EXERCISE OBJECTIVE
Check each line below for the word "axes". How many have it? Answer with the number only.

* * * * *

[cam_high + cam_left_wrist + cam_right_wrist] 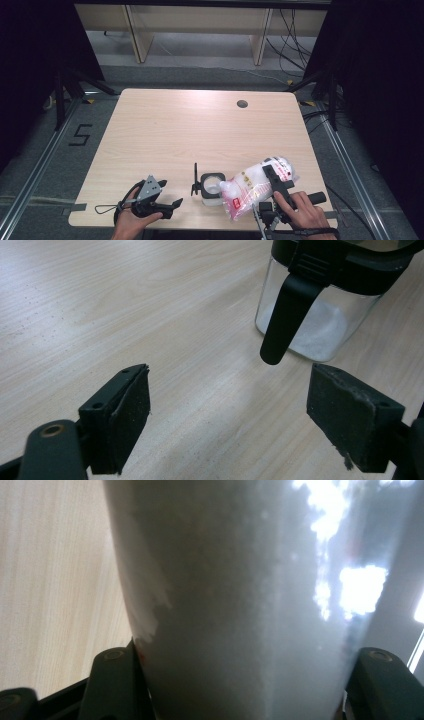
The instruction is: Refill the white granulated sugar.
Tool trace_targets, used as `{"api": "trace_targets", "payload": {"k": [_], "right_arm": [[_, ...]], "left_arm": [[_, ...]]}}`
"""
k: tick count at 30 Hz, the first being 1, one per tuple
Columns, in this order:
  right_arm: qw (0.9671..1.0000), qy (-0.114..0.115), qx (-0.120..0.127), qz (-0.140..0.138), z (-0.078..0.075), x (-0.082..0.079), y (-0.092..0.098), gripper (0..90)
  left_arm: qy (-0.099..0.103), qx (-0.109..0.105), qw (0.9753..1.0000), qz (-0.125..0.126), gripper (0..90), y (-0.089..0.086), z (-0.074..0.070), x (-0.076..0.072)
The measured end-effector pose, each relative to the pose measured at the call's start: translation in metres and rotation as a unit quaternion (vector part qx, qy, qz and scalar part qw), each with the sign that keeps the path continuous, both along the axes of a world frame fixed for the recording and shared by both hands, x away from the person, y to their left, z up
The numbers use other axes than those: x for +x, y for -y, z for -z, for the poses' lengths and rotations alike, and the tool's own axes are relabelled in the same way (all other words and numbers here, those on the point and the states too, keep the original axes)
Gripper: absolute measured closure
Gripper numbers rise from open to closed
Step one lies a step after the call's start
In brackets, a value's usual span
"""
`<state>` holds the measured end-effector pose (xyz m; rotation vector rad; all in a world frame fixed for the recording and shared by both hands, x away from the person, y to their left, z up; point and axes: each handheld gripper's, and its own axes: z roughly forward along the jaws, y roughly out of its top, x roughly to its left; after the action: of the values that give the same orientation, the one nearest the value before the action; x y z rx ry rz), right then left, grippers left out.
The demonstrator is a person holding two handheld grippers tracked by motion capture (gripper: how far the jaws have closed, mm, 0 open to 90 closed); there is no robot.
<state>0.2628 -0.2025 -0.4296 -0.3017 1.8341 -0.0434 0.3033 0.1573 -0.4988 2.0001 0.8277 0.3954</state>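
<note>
The right gripper (pixel 272 187) clamps the salt bag (pixel 257 187), tilted mouth-down over the glass jar (pixel 212 187) for pouring; the left gripper (pixel 167 204) waits, jaws open.

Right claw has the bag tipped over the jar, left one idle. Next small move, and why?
Probably bring the open left claw forward to steady the jar before tipping further. The bag of white grains, held in the right claw, leans mouth-down against the jar's rim, and the jar stands unheld with its lid up.

Far & left table (pixel 165 130) free; near edge crowded: jar (pixel 212 189) w/ bag (pixel 252 187) touching it at right.
</note>
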Motion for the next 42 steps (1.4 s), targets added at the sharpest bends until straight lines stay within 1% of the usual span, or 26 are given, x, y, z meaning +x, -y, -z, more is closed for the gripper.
{"api": "trace_targets", "payload": {"k": [4, 5, 6, 8, 10, 11, 12, 14, 16, 18, 19, 21, 22, 23, 24, 25, 27, 28, 29, 30, 31, 32, 37, 39, 41, 42], "right_arm": [[0.9998, -0.003, -0.019, -0.001, 0.0005, -0.0016, -0.0045, 40.4], [0.9998, 0.001, -0.011, -0.014, 0.003, -0.0003, -0.0043, 40.3], [0.9993, 0.003, -0.032, -0.019, 0.0001, 0.0002, -0.0058, 40.4], [1.0, -0.002, -0.006, 0.0, 0.0041, -0.0012, -0.0047, 40.3], [0.9991, 0.004, -0.039, -0.016, -0.0007, 0.0007, -0.0063, 40.3], [0.9991, 0.0, -0.041, -0.01, -0.0017, 0.0001, -0.0055, 40.4], [0.9998, -0.001, -0.02, -0.005, 0.0007, 0.0003, -0.0037, 40.3], [0.999, 0.003, -0.043, -0.01, -0.0028, 0.0007, -0.0049, 40.3], [0.9997, 0.007, -0.016, -0.019, 0.0007, 0.0012, -0.0029, 40.4], [0.9995, 0.007, -0.023, -0.022, -0.0005, 0.0016, -0.0032, 40.4], [0.9993, 0.0, -0.035, -0.007, -0.0026, -0.0001, -0.0048, 40.4], [0.9994, -0.002, -0.033, -0.007, -0.003, 0.0, -0.0049, 40.4], [0.9998, 0.003, -0.015, -0.015, -0.0007, 0.001, -0.0033, 40.3], [0.9997, -0.002, -0.025, -0.007, -0.0029, 0.0005, -0.004, 40.4], [0.9999, -0.007, -0.015, 0.0, -0.0014, 0.0005, -0.0028, 40.4], [1.0, -0.001, 0.005, -0.003, 0.002, 0.0017, -0.0015, 40.4], [1.0, 0.001, 0.002, -0.004, 0.0014, 0.0024, -0.0011, 40.4], [0.9999, 0.005, -0.001, -0.011, 0.0006, 0.0036, -0.0006, 40.4], [1.0, 0.003, 0.0, -0.009, 0.0, 0.0036, -0.0006, 40.4], [1.0, 0.004, 0.006, -0.007, 0.0019, 0.0034, 0.0006, 40.4], [0.9999, 0.005, 0.004, -0.008, 0.0018, 0.0034, -0.0002, 40.4], [0.9998, -0.001, 0.019, 0.005, 0.0037, 0.0022, 0.0007, 40.4], [0.9998, 0.002, -0.012, -0.015, 0.001, 0.0039, -0.0012, 40.4], [0.9998, 0.006, -0.007, -0.019, 0.0022, 0.0041, -0.0011, 40.4], [1.0, -0.005, -0.001, 0.003, 0.0022, 0.0012, -0.0022, 40.5], [0.9995, 0.009, -0.012, -0.026, 0.0005, 0.0035, -0.0026, 40.5]], "left_arm": [[0.0, -0.001, 1.0, -0.001, 17.0, -0.0002, 0.0002, -0.0009], [0.0, -0.003, 1.0, -0.002, 17.0, 0.0001, 0.0001, -0.0006], [-0.001, -0.002, 1.0, -0.002, 17.0, 0.0002, -0.0004, -0.0004], [-0.001, -0.001, 1.0, -0.002, 17.0, 0.0004, -0.0002, -0.0015], [-0.001, -0.001, 1.0, -0.001, 17.0, 0.0004, 0.0, -0.0012], [-0.001, -0.002, 1.0, -0.004, 17.0, 0.0009, -0.0003, -0.001], [0.0, -0.002, 1.0, -0.005, 17.0, 0.0009, -0.0004, -0.0011], [-0.003, -0.002, 1.0, -0.003, 17.0, 0.0006, 0.0003, -0.0016], [0.0, -0.004, 1.0, -0.003, 17.0, 0.0004, 0.0002, -0.0007], [-0.001, -0.004, 1.0, -0.004, 17.0, 0.0006, -0.0003, -0.0012], [-0.001, -0.001, 1.0, -0.002, 17.0, -0.0001, 0.0, -0.0012], [-0.001, -0.004, 1.0, -0.002, 17.0, 0.0001, 0.0, -0.0006], [-0.001, -0.004, 1.0, -0.002, 17.0, 0.0003, -0.0005, -0.0003], [0.001, -0.002, 1.0, -0.003, 17.0, 0.0005, -0.0009, -0.0009], [0.005, 0.006, 1.0, 0.001, 17.0, -0.0005, -0.0012, -0.0008], [0.004, 0.003, 1.0, 0.002, 17.0, -0.0004, -0.001, -0.0012], [0.002, 0.005, 1.0, 0.0, 17.0, -0.0011, -0.0011, -0.0002], [-0.005, -0.012, 0.9999, -0.009, 17.0, 0.0008, -0.0004, -0.0015], [-0.002, -0.012, 0.9999, -0.008, 17.1, 0.0008, -0.0002, -0.0018], [0.003, -0.001, 1.0, 0.0, 17.0, -0.0009, -0.0007, -0.0009], [-0.001, -0.004, 1.0, -0.006, 17.0, -0.0007, -0.0005, -0.0013], [-0.003, -0.006, 0.9999, -0.009, 17.0, -0.0001, -0.0008, -0.0011], [0.002, -0.002, 1.0, 0.0, 17.0, -0.0006, -0.0008, -0.0006], [0.004, -0.01, 0.9999, -0.004, 17.0, 0.0002, -0.0009, -0.0007], [0.003, -0.008, 1.0, -0.002, 17.0, -0.0004, -0.0008, -0.0012], [0.001, -0.005, 1.0, -0.007, 17.0, -0.0008, -0.0008, -0.0012]]}}
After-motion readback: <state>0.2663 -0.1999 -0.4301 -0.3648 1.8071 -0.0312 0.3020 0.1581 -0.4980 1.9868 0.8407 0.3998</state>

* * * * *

RESPONSE TO THIS EXERCISE
3